The psychometric properties of the DIALOG scale have been found to be sound as measures of subjective quality of life (SQOL), meaning that DIALOG alone could be used as a therapeutic intervention, but also as an acceptable measure of SQOL. More data supporting the use of DIALOG in the NHS comes from the East London Foundation Trust, where it has been used since 2017, as a measure of SQOL has been published. In a cluster randomised controlled trial in six countries (Spain, The Netherlands, UK, Sweden, Germany and Switzerland) DIALOG, supported by a desktop computer, was found to improve SQOL in patients and led to fewer unmet needs and higher treatment satisfaction, assessed after 12 months.

DIALOG+

Based on this promising DIALOG data, DIALOG+ was developed and manualised, using new software on tablet computers, to structure the discussion around the delivery and four step process describe above to provide a way of addressing any issues identified during the discussion.
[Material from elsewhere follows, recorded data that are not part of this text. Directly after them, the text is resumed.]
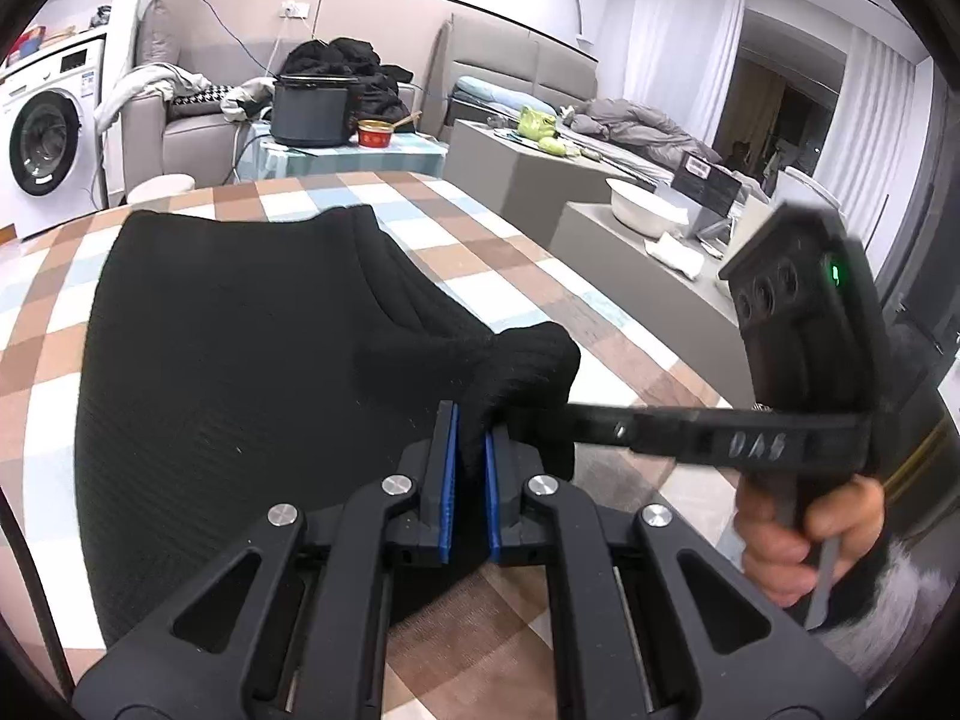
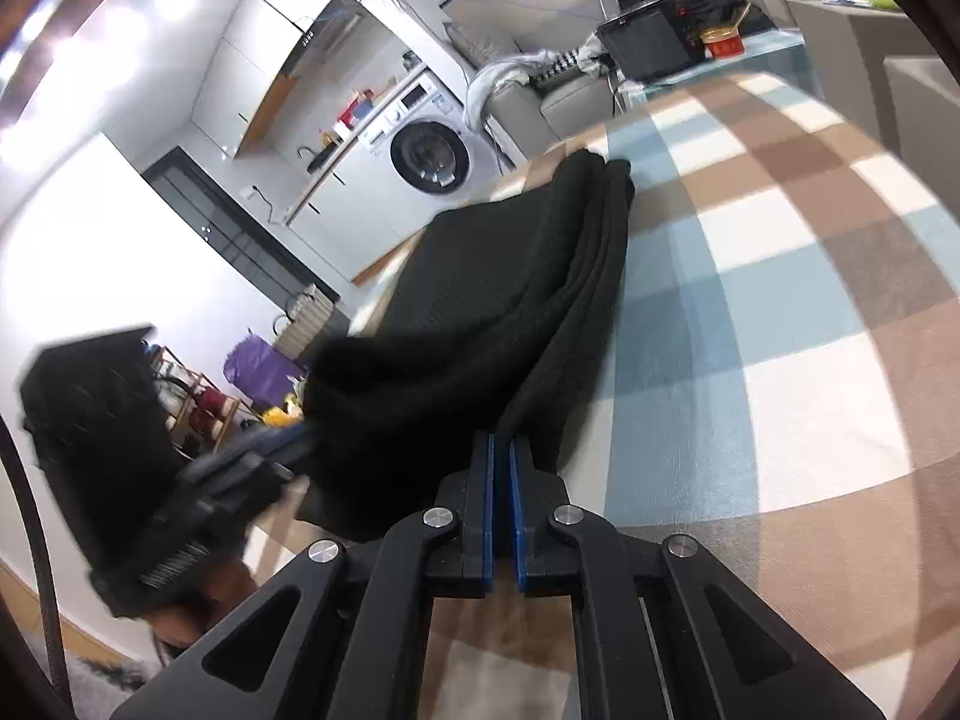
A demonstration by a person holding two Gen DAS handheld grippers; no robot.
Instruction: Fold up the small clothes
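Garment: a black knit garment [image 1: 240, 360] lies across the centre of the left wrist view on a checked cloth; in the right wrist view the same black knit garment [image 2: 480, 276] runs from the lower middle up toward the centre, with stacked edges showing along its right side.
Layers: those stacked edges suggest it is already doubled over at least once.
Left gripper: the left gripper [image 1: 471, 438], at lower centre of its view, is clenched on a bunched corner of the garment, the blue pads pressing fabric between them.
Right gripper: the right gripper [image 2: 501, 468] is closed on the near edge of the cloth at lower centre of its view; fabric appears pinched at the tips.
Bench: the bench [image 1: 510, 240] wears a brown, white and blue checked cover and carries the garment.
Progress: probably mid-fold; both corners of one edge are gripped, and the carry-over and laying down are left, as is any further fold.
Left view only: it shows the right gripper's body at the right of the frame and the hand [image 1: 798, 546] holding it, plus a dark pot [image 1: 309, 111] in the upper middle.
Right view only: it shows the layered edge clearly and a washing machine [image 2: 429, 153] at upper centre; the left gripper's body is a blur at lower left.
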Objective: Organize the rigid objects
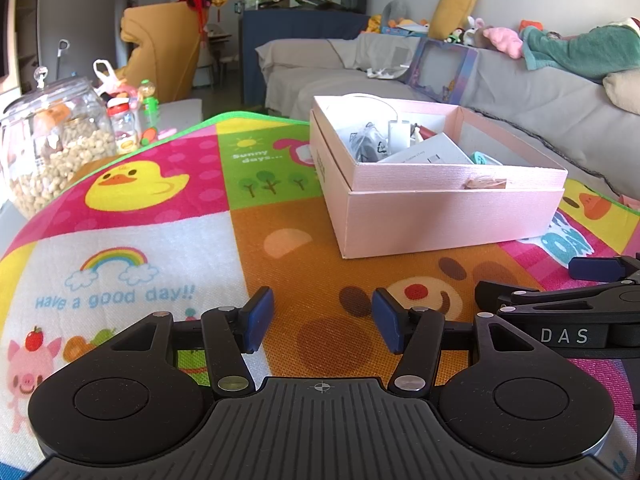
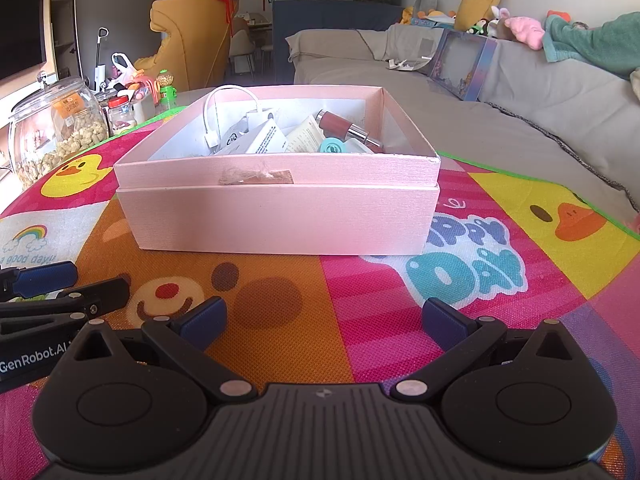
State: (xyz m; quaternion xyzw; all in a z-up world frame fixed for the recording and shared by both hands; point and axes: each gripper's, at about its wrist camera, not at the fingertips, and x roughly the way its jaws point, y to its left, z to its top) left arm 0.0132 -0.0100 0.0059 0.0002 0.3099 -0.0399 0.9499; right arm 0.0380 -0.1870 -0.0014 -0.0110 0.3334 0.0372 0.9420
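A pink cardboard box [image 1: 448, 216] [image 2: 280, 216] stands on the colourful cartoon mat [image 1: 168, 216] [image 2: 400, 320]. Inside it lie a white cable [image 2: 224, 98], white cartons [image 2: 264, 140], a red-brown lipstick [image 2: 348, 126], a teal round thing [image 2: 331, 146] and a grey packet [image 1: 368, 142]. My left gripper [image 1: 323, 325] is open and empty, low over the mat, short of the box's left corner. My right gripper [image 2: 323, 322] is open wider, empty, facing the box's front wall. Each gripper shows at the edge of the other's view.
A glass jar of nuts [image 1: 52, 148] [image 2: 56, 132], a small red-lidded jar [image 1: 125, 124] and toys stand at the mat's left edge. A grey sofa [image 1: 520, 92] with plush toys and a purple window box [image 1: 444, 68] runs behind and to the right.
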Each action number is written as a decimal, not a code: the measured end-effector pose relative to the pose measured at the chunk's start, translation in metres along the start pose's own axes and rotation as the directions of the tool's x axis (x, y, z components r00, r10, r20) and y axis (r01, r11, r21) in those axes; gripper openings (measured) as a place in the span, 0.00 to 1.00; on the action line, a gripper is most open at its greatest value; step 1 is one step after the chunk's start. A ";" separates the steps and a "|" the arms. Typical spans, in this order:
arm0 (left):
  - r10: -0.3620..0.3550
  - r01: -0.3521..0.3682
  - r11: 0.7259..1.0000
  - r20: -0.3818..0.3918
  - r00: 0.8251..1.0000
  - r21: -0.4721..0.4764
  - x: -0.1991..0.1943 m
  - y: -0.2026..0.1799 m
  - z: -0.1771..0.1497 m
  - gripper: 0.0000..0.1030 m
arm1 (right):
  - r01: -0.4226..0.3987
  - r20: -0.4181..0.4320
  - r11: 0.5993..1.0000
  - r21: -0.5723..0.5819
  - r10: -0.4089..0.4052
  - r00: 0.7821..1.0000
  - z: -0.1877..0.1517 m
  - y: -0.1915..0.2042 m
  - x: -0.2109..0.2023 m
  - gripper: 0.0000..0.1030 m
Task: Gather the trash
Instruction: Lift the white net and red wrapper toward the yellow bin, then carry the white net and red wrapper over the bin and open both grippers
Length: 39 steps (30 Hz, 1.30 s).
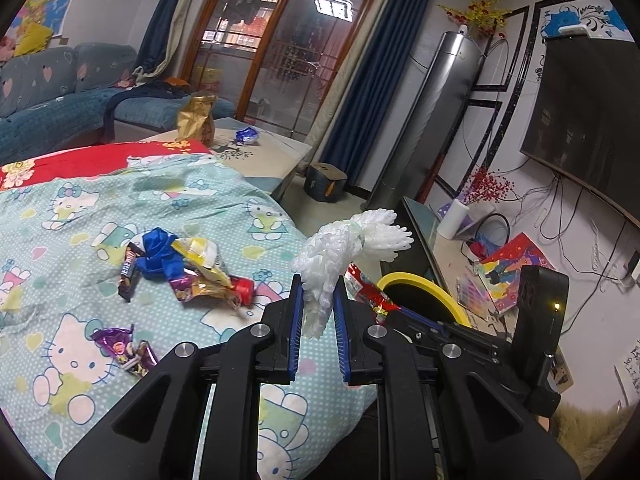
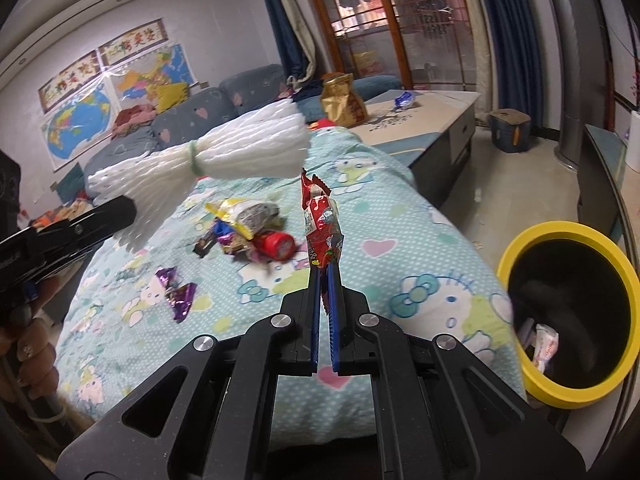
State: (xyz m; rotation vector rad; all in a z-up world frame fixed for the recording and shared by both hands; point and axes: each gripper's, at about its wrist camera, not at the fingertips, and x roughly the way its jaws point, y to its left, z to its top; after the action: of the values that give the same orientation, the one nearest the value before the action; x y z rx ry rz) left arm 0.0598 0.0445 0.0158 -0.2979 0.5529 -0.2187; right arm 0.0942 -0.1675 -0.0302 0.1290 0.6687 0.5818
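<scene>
Above quilt (image 1: 120,208): left gripper (image 1: 319,284) clamped on white foam net (image 1: 340,248); right gripper (image 2: 325,276) clamped on red wrapper (image 2: 322,224). Wrapper pile (image 2: 248,228) on quilt; purple wrapper (image 2: 178,292) nearer. Yellow-rimmed bin (image 2: 516,248) at right beside bed.

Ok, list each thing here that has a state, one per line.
Left tongs: shut on white foam net.
Right tongs: shut on red wrapper.
Yellow-rimmed bin: open, some trash inside.
Wrapper pile: loose on the blanket.
Purple wrapper: lying apart, uncollected.
</scene>
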 end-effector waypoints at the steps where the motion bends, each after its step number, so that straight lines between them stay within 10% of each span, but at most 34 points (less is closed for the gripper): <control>1: -0.002 0.002 1.000 -0.001 1.000 0.002 0.001 -0.001 0.000 0.14 | 0.010 0.003 1.000 0.009 -0.010 1.000 0.000 -0.004 -0.002 0.02; 39: -0.071 0.081 0.986 -0.077 0.995 0.143 0.064 -0.076 -0.003 0.14 | 0.206 0.101 0.953 0.222 -0.233 0.967 -0.004 -0.110 -0.048 0.02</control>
State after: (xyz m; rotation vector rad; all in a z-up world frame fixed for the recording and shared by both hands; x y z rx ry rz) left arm 0.1021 -0.0452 0.0080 -0.1691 0.5936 -0.3434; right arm 0.1127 -0.2854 -0.0398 0.2827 0.6103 0.2843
In a subsequent pragmatic cluster-randomised trial in London, UK, DIALOG+ was shown to improve patient SQOL at 3, 6 and 12 months, reduce psychopathological symptoms and also improved objective social outcomes, whilst reducing the cost of treatment.

A study to explore the mechanisms by which DIALOG+ led to these improvements determined that DIALOG+ was likely to be effective because it provides a comprehensive, solution-focused structure to the routine meetings, whilst encouraging self-reflection and expression and empowerment in patients. A pilot study conducted in Germany describes the implementation of a German version of DIALOG+. DIALOG+ has also been tested in research studies in Bosnia and Herzegovina, Colombia, Uganda, Peru, Argentina, Pakistan, Serbia, Kosovo UN Resolution, Montenegro, North Macedonia, and is being tested in Pakistan and India. A study in schools in Colombia developed and tested an adapted version for use with scholars.